Tuesday, March 27, 2012

Supreme Court Prognosticating

Via Ritholtz, Dahlia Lithwick opines on what to expect from the Court:
Given that line up of future cases, the five conservatives may want to keep their powder dry for now. I think they will. Poll released this week by the American Bar Association agrees, saying that most courtwatchers (85 percent) believe Obamacare will survive. And why is that? Not just the fact that—as I’ve said at the outset—the law is constitutional, well within the boundaries of Congress’ Commerce Clause authority. It’s because for the court to strike it down, the justices would have to pick a fight that wasn’t theirs in the first place.

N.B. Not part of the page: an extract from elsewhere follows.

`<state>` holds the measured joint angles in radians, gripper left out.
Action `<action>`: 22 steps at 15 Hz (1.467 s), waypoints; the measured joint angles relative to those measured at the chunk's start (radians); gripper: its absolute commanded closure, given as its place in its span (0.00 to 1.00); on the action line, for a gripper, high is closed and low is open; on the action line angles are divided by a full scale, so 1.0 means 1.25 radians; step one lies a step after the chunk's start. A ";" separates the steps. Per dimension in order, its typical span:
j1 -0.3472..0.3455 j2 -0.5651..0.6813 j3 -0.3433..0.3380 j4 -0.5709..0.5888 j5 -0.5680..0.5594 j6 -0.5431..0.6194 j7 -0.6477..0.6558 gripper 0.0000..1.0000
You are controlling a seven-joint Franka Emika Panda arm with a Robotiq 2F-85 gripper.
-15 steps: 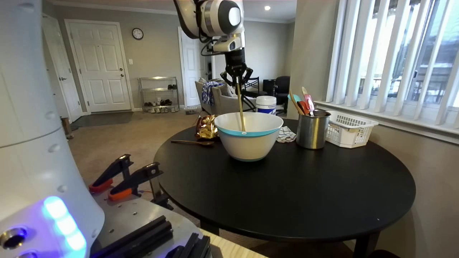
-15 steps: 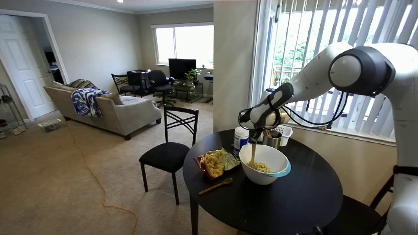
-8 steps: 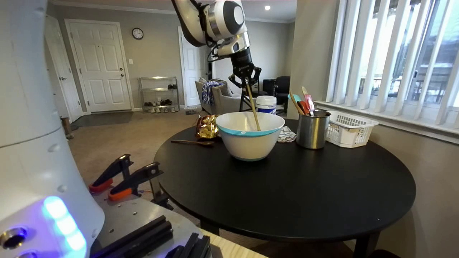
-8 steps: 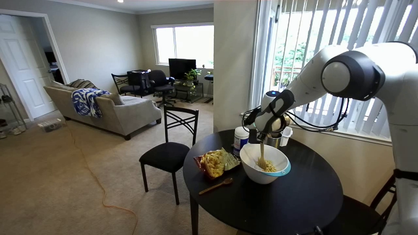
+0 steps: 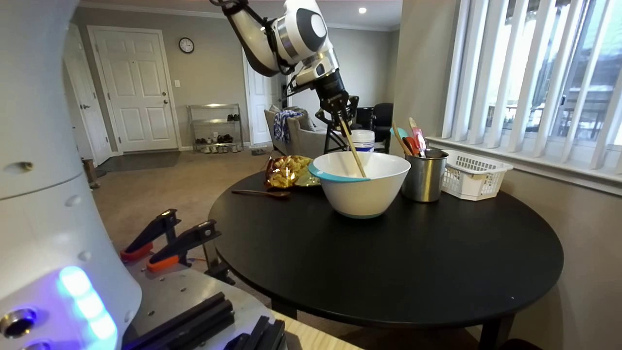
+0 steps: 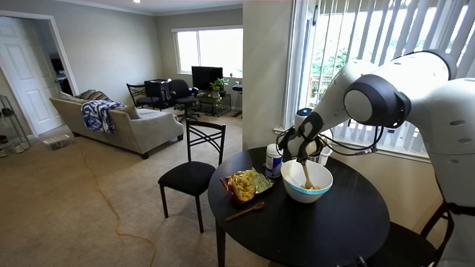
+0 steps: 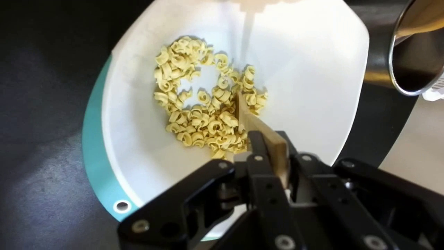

The challenges to Obama’s health care initiative didn’t begin in the conservative legal academy. They didn’t even really blossom in the conservative legal media or think tanks. The real energy of these challenges arose out of those Tea Party town halls throughout the summer of 2010, in response to a longing to return to constitutional values, states’ rights, and ideas of individual liberty that have been dead for almost a century. That isn’t to dismiss the validity of the passionate public opposition to this law, or even to denigrate the truly heroic efforts of Randy Barnett, the Cato Institute, or the millions of Americans who deeply believe that this is a case about liberty, broccoli, and the short hop from the individual mandate to federal tyranny. It’s simply to say that it’s no accident that these cases were filed by state attorneys general and governors swept up in political currents, willing to make novel arguments in the form of what was always a constitutional Hail Mary pass. It’s no accident that until the lower district courts started striking down the act, none of the challengers really believed that they could succeed. And it’s no accident that three of the most influential and well respected conservative jurists in the land have ruled that of course the law is constitutional, even if they hate it as a policy matter. It’s no accident, either, that Charles Fried, Reagan’s Solicitor General and Harvard conservative legend, said in an interview with Dan Rather Reports this week the case would be decided 8-1—in favor of the law. The conservative legal elites don’t believe in the merits of this challenge, even if the public does.
I just don't know what to expect from the Roberts Court.  They've taken judicial activism to at least Warren Court levels recently.